**What to produce**
Repeat exactly the lines below that lie between the line with "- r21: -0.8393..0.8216" and the line with "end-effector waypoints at", counting both of those lines as part of the answer.

**Given data**

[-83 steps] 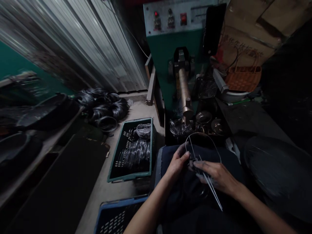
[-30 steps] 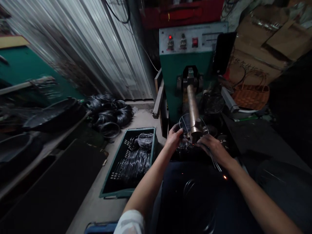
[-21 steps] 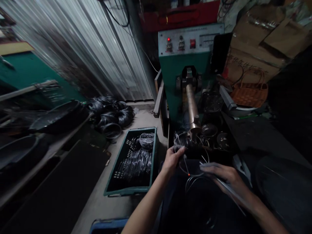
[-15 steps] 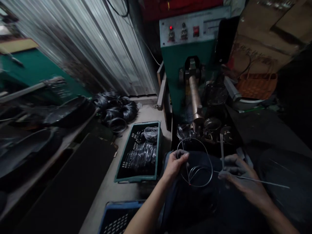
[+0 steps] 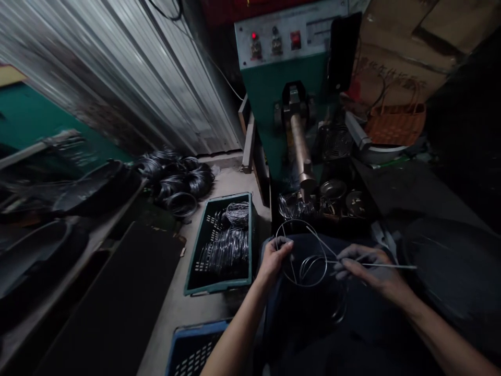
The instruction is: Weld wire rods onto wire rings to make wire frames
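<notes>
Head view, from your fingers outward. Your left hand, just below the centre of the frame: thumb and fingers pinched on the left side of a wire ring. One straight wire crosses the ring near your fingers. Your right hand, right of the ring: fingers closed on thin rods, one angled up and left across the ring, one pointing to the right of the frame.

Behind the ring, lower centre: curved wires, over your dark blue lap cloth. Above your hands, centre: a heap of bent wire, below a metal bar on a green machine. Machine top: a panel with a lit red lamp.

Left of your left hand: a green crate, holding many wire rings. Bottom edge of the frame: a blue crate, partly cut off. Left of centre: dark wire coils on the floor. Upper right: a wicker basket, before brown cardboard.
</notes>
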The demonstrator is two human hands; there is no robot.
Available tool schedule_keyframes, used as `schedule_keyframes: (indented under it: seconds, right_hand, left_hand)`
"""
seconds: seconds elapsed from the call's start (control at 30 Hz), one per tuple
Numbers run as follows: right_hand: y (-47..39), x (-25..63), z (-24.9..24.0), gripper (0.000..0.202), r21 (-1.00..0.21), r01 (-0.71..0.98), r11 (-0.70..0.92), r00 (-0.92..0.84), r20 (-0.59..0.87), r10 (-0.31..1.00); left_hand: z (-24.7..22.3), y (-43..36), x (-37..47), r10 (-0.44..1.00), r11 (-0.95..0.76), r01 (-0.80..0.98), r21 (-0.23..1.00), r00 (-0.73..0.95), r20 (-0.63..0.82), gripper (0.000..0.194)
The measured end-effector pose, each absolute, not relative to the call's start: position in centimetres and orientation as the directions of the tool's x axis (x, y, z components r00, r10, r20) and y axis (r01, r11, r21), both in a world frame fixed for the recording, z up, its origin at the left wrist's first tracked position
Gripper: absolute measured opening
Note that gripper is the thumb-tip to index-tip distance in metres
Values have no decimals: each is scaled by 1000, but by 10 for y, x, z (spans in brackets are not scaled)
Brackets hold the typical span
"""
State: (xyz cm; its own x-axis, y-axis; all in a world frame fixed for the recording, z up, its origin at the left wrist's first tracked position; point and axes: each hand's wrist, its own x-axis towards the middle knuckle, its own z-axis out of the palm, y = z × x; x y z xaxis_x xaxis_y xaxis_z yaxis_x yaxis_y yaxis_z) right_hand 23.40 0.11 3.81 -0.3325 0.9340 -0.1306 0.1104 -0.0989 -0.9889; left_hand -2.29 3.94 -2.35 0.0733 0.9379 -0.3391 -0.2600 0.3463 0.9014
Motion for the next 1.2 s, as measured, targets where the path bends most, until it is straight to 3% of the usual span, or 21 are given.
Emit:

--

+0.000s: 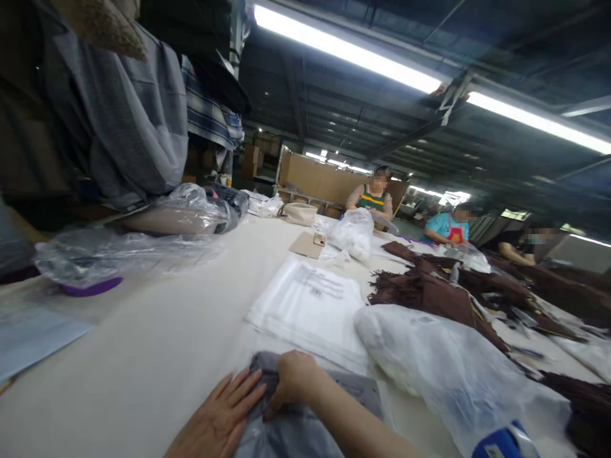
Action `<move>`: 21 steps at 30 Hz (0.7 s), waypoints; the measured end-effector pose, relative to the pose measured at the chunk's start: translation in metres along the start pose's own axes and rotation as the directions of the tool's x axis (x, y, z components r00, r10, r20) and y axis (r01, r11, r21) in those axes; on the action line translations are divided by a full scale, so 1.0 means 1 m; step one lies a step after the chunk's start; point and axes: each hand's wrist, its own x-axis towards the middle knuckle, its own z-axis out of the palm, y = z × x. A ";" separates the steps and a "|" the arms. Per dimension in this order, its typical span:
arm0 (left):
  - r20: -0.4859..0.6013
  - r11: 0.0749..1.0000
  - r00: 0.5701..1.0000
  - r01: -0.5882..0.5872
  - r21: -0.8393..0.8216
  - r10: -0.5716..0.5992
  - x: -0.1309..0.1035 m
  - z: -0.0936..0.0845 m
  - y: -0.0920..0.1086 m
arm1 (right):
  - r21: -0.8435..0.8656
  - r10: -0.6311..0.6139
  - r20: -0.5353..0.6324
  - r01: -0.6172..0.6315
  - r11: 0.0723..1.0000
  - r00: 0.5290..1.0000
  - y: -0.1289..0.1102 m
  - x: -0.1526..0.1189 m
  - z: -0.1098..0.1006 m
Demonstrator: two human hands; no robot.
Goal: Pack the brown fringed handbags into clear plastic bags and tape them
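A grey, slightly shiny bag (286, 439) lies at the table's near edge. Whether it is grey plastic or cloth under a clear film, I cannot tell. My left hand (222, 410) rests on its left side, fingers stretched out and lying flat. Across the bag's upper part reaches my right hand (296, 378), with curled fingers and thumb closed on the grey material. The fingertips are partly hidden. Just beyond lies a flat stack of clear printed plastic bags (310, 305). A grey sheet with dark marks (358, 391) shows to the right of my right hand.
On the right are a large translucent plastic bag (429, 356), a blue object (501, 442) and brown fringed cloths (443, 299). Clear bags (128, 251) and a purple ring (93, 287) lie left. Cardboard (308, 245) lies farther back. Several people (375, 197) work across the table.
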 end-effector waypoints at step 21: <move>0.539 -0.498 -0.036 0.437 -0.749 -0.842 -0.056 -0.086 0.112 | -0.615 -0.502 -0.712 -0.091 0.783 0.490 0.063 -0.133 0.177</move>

**Exercise solution**
  - r21: -0.8393..0.8216
  - r10: -0.5716..0.5992
  - x: -0.1309..0.1035 m
  - z: -0.0936..0.0845 m
  - y: -0.0920..0.1086 m
arm1 (right):
  - r21: -0.8435..0.8656
  - r10: -0.6311..0.6139
  - r20: -0.5353..0.6324
  - r01: -0.6172..0.6315
  - r11: 0.0723..1.0000
  - r00: 0.5290..1.0000
  - y: -0.1289..0.1102 m
  - x: -0.1526..0.1189 m
  - z: -0.1098..0.1006 m
Demonstrator: two human hands; no robot.
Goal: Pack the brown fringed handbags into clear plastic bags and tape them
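A grey, slightly shiny bag (286, 439) lies at the table's near edge. Whether it is grey plastic or cloth under a clear film, I cannot tell. My left hand (222, 410) rests on its left side, fingers stretched out and lying flat. Across the bag's upper part reaches my right hand (296, 378), with curled fingers and thumb closed on the grey material. The fingertips are partly hidden. Just beyond lies a flat stack of clear printed plastic bags (310, 305). A grey sheet with dark marks (358, 391) shows to the right of my right hand.
On the right are a large translucent plastic bag (429, 356), a blue object (501, 442) and brown fringed cloths (443, 299). Clear bags (128, 251) and a purple ring (93, 287) lie left. Cardboard (308, 245) lies farther back. Several people (375, 197) work across the table.
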 end-effector waypoints at step 21: <move>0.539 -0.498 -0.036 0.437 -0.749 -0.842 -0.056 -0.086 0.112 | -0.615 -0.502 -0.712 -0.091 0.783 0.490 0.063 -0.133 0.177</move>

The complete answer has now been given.